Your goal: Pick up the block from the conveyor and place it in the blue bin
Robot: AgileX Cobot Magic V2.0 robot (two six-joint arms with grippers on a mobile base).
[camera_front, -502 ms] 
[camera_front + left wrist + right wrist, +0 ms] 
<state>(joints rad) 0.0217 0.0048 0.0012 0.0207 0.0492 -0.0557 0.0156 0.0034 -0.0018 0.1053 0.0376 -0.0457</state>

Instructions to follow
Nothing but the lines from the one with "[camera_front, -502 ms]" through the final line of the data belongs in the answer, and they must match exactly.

Exercise answer
[camera_front, -502 ms] 
[camera_front + left wrist + right wrist, +0 ms] 
<state>(joints rad) 0.0217 0.0048 0.0012 0.0207 0.0492 -0.0557 0.0156 0.0034 -0.0018 0.1053 0.0376 -0.0457</state>

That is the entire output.